Deploying CloudXR Teleoperation on Kubernetes#
This section explains how to deploy CloudXR Teleoperation for Isaac Lab on a Kubernetes (K8s) cluster.
System Requirements#
Minimum requirement: Kubernetes cluster with a node that has at least 1 NVIDIA RTX PRO 6000 / L40 GPU or equivalent
Recommended requirement: Kubernetes cluster with a node that has at least 2 RTX PRO 6000 / L40 GPUs or equivalent
Software Dependencies#
kubectl
on your host computerIf you use MicroK8s, you already have
microk8s kubectl
Otherwise follow the official kubectl installation guide
helm
on your host computerIf you use MicroK8s, you already have
microk8s helm
Otherwise follow the official Helm installation guide
Access to NGC public registry from your Kubernetes cluster, in particular these container images:
https://catalog.ngc.nvidia.com/orgs/nvidia/containers/isaac-lab
https://catalog.ngc.nvidia.com/orgs/nvidia/containers/cloudxr-runtime
NVIDIA GPU Operator or equivalent installed in your Kubernetes cluster to expose NVIDIA GPUs
NVIDIA Container Toolkit installed on the nodes of your Kubernetes cluster
Preparation#
On your host computer, you should have already configured kubectl
to access your Kubernetes cluster. To validate, run the following command and verify it returns your nodes correctly:
kubectl get node
If you are installing this to your own Kubernetes cluster instead of using the setup described in the Appendix: Setting Up a Local K8s Cluster with MicroK8s, your role in the K8s cluster should have at least the following RBAC permissions:
rules:
- apiGroups: [""]
resources: ["configmaps"]
verbs: ["get", "list", "watch", "create", "update", "patch", "delete"]
- apiGroups: ["apps"]
resources: ["deployments", "replicasets"]

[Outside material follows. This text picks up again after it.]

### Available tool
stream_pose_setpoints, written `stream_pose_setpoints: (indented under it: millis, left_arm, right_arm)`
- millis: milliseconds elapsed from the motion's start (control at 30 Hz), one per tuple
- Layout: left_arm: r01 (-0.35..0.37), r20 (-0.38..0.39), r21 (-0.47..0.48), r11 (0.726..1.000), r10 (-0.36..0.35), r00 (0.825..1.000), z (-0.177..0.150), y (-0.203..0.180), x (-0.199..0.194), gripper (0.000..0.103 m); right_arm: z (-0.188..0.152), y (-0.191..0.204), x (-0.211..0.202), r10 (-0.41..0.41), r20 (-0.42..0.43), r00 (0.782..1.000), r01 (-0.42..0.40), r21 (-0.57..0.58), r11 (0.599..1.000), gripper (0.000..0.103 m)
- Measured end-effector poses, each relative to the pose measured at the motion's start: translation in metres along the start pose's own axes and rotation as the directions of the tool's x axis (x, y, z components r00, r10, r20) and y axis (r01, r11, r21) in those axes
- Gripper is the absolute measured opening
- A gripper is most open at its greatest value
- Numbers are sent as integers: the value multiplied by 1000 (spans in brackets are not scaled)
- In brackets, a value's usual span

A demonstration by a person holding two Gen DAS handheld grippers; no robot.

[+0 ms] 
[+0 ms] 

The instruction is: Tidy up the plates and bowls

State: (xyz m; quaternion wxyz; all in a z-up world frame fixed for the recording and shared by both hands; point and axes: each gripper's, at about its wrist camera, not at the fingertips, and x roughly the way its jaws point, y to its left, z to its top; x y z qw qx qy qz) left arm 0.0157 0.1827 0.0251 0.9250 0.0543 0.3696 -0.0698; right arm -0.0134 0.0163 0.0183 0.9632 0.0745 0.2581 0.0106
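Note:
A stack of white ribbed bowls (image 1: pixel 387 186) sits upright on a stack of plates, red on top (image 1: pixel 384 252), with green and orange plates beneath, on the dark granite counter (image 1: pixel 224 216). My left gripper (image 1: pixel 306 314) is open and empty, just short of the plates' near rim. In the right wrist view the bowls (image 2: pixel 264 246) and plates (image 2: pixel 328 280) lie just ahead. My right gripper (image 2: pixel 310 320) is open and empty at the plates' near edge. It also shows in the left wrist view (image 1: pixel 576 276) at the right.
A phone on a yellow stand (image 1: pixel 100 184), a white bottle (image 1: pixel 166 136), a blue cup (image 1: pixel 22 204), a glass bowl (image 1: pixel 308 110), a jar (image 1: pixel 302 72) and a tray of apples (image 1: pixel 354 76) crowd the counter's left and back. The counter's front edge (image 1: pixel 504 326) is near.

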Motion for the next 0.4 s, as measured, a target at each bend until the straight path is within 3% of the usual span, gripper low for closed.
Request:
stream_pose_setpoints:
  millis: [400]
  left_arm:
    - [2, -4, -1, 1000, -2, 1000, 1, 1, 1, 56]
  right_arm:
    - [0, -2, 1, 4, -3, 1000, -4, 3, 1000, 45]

verbs: ["get", "list", "watch", "create", "update", "patch", "delete"]
- apiGroups: [""]
resources: ["pods"]
verbs: ["get", "list", "watch", "create", "update", "patch", "delete"]
- apiGroups: [""]
resources: ["services"]
verbs: ["get", "list", "watch", "create", "update", "patch", "delete"]
Installation#
Note
The following steps are verified on a MicroK8s cluster with GPU Operator installed (see configurations in the Appendix: Setting Up a Local K8s Cluster with MicroK8s). You can configure your own K8s cluster accordingly if you encounter issues.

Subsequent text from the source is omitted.